**What the task requires**
In the material below, find the line containing "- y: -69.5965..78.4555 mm" and the line containing "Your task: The", then reproduce exactly both of them and every line between, and nothing else.

**Exercise data**

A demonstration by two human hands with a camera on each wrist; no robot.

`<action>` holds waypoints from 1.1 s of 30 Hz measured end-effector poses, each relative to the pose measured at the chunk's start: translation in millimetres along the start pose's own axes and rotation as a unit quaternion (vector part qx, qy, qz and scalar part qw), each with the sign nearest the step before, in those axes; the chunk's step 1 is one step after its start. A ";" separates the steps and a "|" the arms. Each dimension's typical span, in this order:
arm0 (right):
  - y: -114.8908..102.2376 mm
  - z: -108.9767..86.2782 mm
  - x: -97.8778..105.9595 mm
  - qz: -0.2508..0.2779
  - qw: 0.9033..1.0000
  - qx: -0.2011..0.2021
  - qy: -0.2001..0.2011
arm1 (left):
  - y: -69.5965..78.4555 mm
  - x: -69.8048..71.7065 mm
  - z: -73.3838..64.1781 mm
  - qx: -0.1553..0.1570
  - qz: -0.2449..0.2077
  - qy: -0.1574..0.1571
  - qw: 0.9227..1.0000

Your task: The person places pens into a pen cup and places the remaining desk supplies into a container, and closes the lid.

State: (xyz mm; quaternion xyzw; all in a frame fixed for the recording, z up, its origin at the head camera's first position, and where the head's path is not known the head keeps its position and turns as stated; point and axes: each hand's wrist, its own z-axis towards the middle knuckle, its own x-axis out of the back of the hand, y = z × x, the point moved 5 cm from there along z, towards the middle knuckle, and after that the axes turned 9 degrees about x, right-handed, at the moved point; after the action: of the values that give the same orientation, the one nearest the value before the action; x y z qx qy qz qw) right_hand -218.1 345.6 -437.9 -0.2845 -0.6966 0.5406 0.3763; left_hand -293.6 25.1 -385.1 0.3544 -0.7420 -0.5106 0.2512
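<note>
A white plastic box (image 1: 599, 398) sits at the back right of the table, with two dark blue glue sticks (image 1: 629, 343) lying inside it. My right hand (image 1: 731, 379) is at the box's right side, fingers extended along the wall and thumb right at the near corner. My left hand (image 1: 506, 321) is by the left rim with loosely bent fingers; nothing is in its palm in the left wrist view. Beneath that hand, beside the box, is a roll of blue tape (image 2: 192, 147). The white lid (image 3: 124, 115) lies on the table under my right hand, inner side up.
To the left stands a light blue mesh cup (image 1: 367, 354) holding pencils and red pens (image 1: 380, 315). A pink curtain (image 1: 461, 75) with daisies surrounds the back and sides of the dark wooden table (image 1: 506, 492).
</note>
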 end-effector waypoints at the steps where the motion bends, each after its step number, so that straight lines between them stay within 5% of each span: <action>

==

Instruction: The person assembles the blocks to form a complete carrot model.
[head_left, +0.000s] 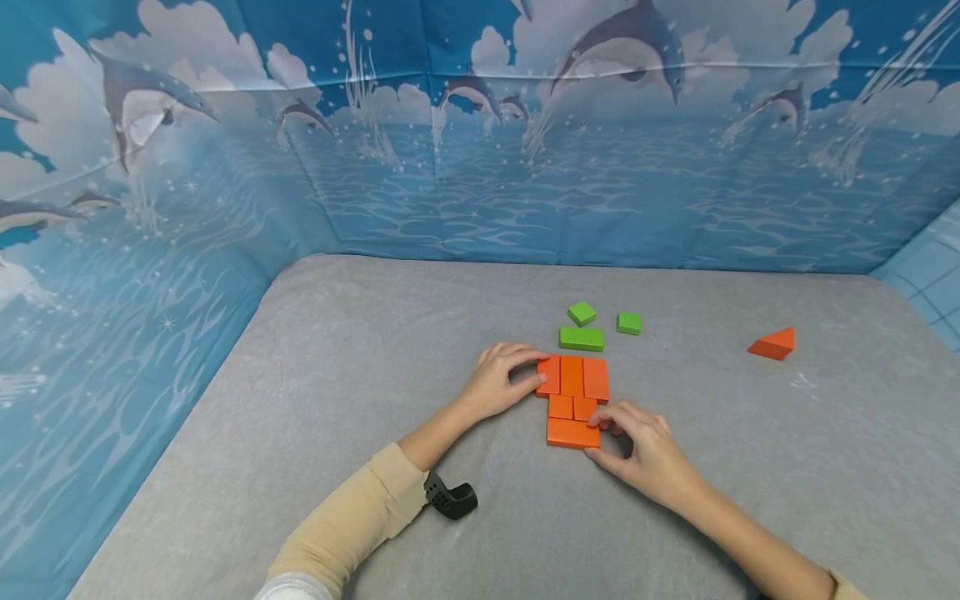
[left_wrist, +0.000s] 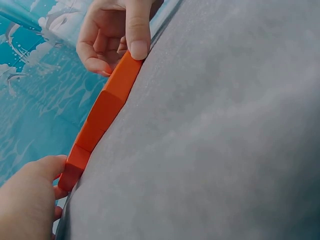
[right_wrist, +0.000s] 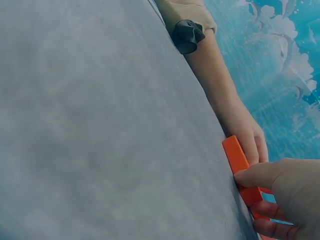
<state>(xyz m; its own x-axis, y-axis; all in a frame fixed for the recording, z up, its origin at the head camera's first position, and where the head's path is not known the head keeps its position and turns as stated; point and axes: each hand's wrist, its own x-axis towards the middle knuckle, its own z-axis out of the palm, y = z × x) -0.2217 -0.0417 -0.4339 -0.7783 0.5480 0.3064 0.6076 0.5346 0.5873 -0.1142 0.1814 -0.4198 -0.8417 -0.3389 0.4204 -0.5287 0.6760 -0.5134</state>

**Answer to the exercise**
  - y: -69.5965..78.4555 mm
  - x: -69.8048..71.7065 mm
  - z: -73.3838..64.1781 mm
  - qx: -0.1553..0.1570
  - qz: -0.2449..0.2077
  - qy: -0.1574..0.1571
  - qw: 0.9227..1.0000

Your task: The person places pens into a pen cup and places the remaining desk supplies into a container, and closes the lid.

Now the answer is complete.